This is a guide to extracting data from GSD files generated by HOOMD-blue simulations and running basic analyses for research in the Rheoinformatic Colloids Team.
This guide is optimized for MacOS. See Simulating waterDPD for help running colloids simulations with HOOMD-blue.
[Last Update: August 2022]
Different parts of our analysis workflow were developed by Mohammad (Nabi) Nabizadeh and Dr. Deepak Mangal. They were streamlined for this guide by Rob Campbell.
- Types of Analysis
- Basic Analyses of waterDPD
- Modyfing waterDPD and Analyzing the Changes
- Shearing waterDPD
- (OPTIONAL) Installing R Locally
For qualitative analysis of a simulation we always view the GSD file in VMD to visualy inspect the results (as discussed in the guide to Using VMD).
The primary way to collect quantitative data from a HOOMD-blue simulation is to save data to the GSD file.
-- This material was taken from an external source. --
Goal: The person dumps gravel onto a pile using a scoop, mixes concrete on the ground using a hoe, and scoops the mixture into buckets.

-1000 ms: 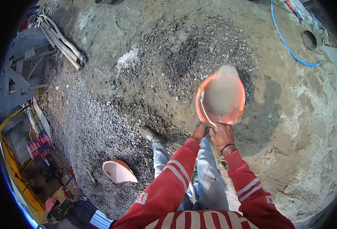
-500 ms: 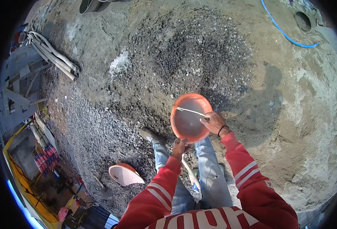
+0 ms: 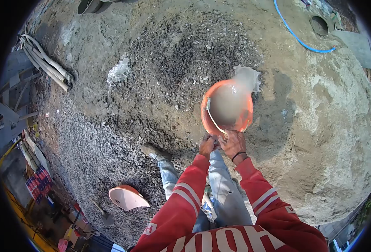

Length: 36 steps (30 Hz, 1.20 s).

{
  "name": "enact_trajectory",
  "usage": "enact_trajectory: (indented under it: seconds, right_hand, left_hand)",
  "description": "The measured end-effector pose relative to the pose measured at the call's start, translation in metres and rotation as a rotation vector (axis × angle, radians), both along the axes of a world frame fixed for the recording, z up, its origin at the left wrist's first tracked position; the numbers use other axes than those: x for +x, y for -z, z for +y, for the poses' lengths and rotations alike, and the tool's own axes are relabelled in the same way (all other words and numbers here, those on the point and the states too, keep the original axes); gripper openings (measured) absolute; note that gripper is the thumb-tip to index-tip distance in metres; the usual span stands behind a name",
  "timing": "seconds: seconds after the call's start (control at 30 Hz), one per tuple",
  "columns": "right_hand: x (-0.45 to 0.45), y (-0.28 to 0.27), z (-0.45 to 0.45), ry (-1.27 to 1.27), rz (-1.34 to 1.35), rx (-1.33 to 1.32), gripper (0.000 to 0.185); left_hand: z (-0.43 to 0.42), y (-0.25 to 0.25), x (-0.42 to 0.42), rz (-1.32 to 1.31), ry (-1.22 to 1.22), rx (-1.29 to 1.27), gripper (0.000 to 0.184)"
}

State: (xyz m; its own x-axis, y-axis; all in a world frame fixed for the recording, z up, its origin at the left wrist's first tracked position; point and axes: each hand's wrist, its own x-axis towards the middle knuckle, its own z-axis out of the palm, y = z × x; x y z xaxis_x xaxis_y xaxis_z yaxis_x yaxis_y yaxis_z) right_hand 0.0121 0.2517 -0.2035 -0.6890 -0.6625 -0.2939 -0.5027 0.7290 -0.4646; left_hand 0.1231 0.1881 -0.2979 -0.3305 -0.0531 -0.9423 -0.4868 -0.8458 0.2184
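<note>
An orange bucket (image 3: 204,111) tips away from me over the ground, held in front of my legs. Cloudy grey water (image 3: 227,105) fills it and spills over the far right rim as a splash (image 3: 247,79). My left hand (image 3: 207,145) is closed on the near side of the bucket; its fingertips are partly hidden. Beside it, my right hand (image 3: 234,145) grips the bucket's near edge together with the pale rope handle (image 3: 213,119), which runs to the left rim.
Grey gravel (image 3: 105,147) surrounds my feet. A cut orange-and-white container (image 3: 127,198) and a small shovel (image 3: 106,218) lie lower left. Pale pipes (image 3: 47,63) lie upper left. A blue hose (image 3: 299,38) and a round dark container (image 3: 319,26) are upper right.
The bucket has moved forward and right and tilted away from me. Water now pours over its far rim. Both my hands have moved closer together at its near side.
</note>
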Motion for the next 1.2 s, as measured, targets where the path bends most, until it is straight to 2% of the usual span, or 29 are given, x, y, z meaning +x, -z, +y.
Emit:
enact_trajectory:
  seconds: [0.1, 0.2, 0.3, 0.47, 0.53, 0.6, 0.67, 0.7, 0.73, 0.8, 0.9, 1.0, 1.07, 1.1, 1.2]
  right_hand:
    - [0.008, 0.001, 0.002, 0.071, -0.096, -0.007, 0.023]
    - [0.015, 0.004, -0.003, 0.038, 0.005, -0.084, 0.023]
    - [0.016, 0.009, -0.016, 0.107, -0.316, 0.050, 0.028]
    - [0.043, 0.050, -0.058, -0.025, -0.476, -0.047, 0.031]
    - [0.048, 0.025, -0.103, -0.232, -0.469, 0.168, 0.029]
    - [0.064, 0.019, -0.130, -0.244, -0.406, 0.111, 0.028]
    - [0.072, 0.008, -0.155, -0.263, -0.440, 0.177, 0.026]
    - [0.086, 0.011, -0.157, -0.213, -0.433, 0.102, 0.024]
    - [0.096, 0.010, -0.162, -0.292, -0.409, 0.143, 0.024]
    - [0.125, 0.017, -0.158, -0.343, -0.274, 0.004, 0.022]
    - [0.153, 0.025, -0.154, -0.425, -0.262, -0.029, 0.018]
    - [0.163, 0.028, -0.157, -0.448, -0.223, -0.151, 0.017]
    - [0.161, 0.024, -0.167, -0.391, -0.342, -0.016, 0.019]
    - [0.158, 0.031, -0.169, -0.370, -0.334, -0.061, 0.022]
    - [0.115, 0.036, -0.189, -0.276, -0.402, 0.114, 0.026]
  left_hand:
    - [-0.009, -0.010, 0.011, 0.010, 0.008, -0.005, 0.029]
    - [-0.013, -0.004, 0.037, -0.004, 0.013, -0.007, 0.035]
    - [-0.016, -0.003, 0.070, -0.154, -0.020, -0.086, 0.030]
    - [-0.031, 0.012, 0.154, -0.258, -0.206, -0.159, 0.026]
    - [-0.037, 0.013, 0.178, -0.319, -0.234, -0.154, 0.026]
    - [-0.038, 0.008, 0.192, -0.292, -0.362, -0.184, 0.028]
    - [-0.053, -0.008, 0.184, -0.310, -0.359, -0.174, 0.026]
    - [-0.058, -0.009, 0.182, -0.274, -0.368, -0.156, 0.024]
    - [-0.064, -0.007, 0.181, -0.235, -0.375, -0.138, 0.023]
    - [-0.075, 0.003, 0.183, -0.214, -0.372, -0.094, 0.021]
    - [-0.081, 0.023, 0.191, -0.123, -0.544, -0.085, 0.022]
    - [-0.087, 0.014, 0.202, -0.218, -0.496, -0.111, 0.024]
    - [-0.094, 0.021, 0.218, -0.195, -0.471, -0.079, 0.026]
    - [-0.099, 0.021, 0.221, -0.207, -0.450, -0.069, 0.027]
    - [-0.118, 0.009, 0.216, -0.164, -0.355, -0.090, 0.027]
Generally the best practice is to a run a simulation and then, after the simulation is completed, extract specific data from the GSD file as needed. This is the method we will discuss here; however, it is also possible to output data to a table as you run the simulation, and to save that table to a file (as explained in the HOOMD-blue documentation).
We usually work with the data in a GSD file in one of three ways:
- For basic analyses (such as confirming that a simulation has run correctly), we usually use a python script to extract data from the GSD file and then plot it with Matplotlib.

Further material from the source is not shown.